Storied oilman T. Boone Pickens dies at 91
T. Boone Pickens, the Texas wildcatter who became a billionaire oil and gas investor before turning his attention to renewable energy, passed away on Sept. 11 at the age of 91.
Following several strokes and a “Texas-sized fall” requiring hospital treatment in late 2016, Pickens posted a message on social media describing his health, saying “I clearly am in the fourth quarter.” A year later, he put his 65,000-acre Mesa Vista Ranch in the Texas Panhandle on the market and closed his hedge fund, saying that he preferred to devote his time to “personal passions like promoting unbridled entrepreneurship and philanthropic and political endeavors.”
While Pickens won his notoriety from takeover bids in the 1970s and 1980s, the energy futures market was the source of most of his wealth. Bets placed on rising oil and natural gas prices in 2003 were the first of a series of wins, earning him billions through his Dallas-based BP Capital LLC fund.
Pickens’ net worth was estimated to have doubled in 2005, to $1.5 billion, doubling again to $3 billion in 2007. Forbes magazine’s final survey of his wealth in 2013, $950 million, bore both the scars of the 2008 financial crisis and the results of Pickens’ philanthropic activities. He spent hundreds of millions of dollars to advance higher education causes, including a $500-million grant to his alma mater, Oklahoma State University. Pickens also made significant investments in renewable energy sources, particularly wind power, as part of his goal to see the United States abandon its dependence on imported energy.

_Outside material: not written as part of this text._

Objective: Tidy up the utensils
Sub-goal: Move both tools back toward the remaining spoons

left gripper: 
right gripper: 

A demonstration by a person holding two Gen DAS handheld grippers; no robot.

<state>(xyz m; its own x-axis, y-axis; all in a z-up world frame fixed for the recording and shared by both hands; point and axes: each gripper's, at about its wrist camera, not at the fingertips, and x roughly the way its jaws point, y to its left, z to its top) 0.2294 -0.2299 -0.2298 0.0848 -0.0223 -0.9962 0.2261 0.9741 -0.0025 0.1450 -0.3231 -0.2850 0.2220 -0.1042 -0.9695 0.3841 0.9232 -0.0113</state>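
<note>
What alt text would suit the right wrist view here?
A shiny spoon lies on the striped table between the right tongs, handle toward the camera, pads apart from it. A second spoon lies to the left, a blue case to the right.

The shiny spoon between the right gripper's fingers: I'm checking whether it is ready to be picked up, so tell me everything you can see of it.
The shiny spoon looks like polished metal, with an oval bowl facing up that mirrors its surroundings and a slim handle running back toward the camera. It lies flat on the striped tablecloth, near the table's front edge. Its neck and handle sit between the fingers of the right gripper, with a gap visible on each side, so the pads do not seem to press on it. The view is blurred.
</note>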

His Mesa Petroleum Co. helped forge Wall Street’s first impression of Pickens in the 1980s (Fig. 1), as he led one of the largest independent U.S. producers of oil and gas through a series of corporate takeover attempts. Pickens observed that it was “cheaper to look for oil on the floor of the New York Stock Exchange than in the ground.” Oil companies in his crosshairs urged Congress to stop him, with G.C. Richardson, a retired executive of Cities Service Co. calling Pickens “nothing but a pirate.” While his tactics earned him few friends, Pickens earned millions even when he was unable to gain full control of the companies he targeted. “The biggest hurdle in American corporations is the CEO’s ego,” Pickens wrote, arguing that his takeover bids were aimed to see that shareholders got the best returns on their investments.

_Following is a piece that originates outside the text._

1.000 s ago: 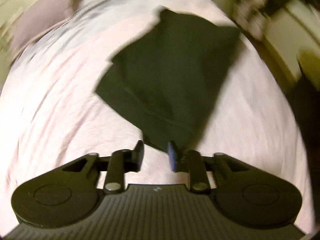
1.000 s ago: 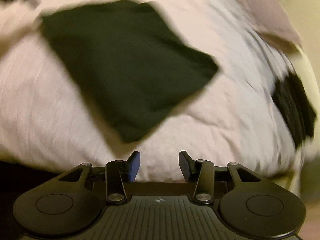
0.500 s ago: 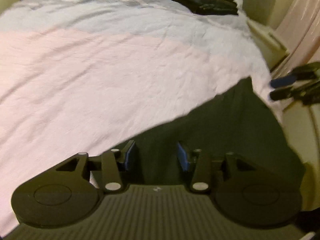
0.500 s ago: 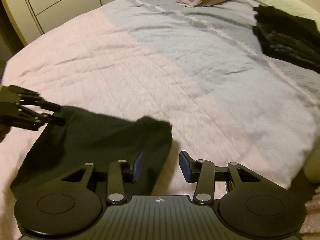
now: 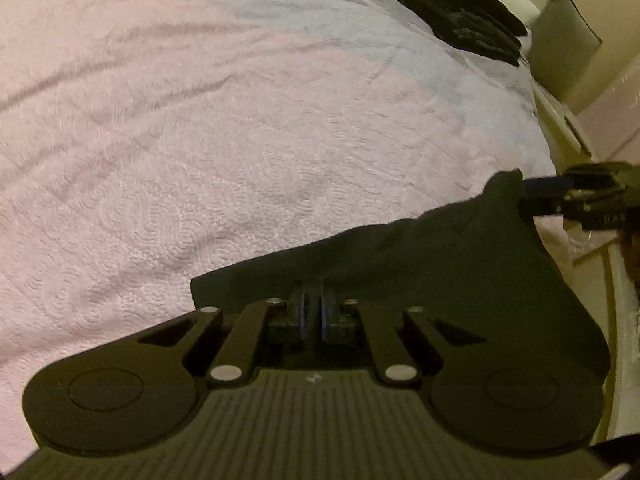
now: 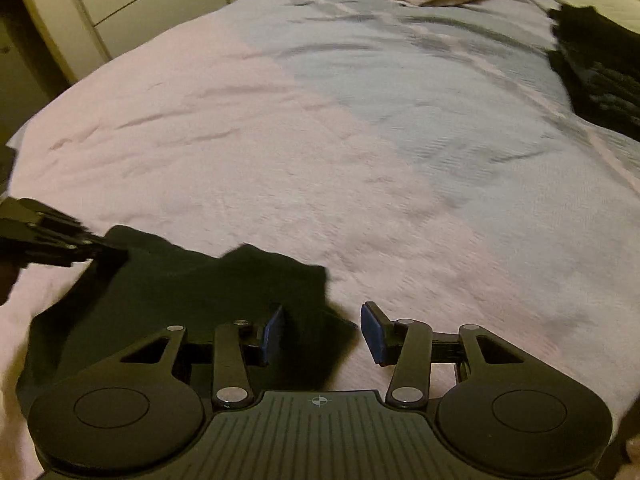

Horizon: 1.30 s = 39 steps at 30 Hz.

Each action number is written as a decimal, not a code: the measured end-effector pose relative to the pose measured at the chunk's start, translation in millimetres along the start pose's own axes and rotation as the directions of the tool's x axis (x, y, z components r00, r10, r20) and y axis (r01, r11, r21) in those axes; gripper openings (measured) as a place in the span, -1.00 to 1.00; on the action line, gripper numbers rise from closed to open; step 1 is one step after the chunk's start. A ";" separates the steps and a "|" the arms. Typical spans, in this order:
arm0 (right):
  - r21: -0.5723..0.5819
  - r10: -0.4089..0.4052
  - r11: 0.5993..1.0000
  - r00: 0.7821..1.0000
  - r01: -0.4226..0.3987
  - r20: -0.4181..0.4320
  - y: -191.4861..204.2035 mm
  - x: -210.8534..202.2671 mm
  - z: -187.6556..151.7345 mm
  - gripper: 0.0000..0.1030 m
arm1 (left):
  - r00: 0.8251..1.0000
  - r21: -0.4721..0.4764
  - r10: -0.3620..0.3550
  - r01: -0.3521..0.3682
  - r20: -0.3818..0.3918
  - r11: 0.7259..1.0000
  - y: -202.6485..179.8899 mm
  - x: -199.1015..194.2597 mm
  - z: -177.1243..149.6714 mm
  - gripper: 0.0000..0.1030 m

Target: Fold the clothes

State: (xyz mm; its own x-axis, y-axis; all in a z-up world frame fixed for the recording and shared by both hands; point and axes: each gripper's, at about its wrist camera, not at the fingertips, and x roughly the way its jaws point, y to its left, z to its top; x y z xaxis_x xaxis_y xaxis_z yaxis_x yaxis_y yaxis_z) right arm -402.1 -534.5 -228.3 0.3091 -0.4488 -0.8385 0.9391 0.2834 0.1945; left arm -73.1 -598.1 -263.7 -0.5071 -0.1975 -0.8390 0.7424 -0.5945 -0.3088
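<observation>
Jaws of the left gripper (image 5: 313, 312) sit pressed together in the left wrist view, clamped on the near edge of the dark garment (image 5: 440, 264), which lies on the bed (image 5: 200, 140) by its near edge. At the far right the right gripper (image 5: 536, 196) reaches the garment's other corner. A pile of dark clothes (image 5: 460, 20) lies far off.

In the right wrist view the right gripper's (image 6: 322, 330) jaws stand apart and opening, a garment (image 6: 180, 288) corner between them, unpinched. The left gripper (image 6: 96, 250) bites its left edge.
</observation>
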 end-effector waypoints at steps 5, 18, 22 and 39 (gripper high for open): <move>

Spurring one of the biggest corporate mergers in history at the time with Mesa’s bid for Gulf Oil in 1983, Standard Oil Co. (California) would ultimately buy out Gulf for $13.2 billion to form Chevron Corporation.
By the mid-1990s, Mesa found itself the target of a hostile takeover amid falling share prices, angry investors, and seemingly insurmountable debt. A controlling interest was sold to Texas financier Richard Rainwater, and Pickens was forced to step aside as CEO and chairman. In this new phase of his life, Pickens established a reputation as an adept hedge fund trader, taking advantage of crude and natural gas price swings once again.
With the NYSE Pickens Oil Response ETF, a spinoff of his original BP Capital, Pickens’ legacy continues. The equity index fund began trading in 2018 under the symbol “BOON,” including explorers, producers, service and renewable companies (Fig. 2) that track closely to the Brent crude oil price.
“Predictability leads to failure,” Pickens told The New York Times in 2018. “I hope people think of me as a visionary who recognized it was important to show a new look periodically.”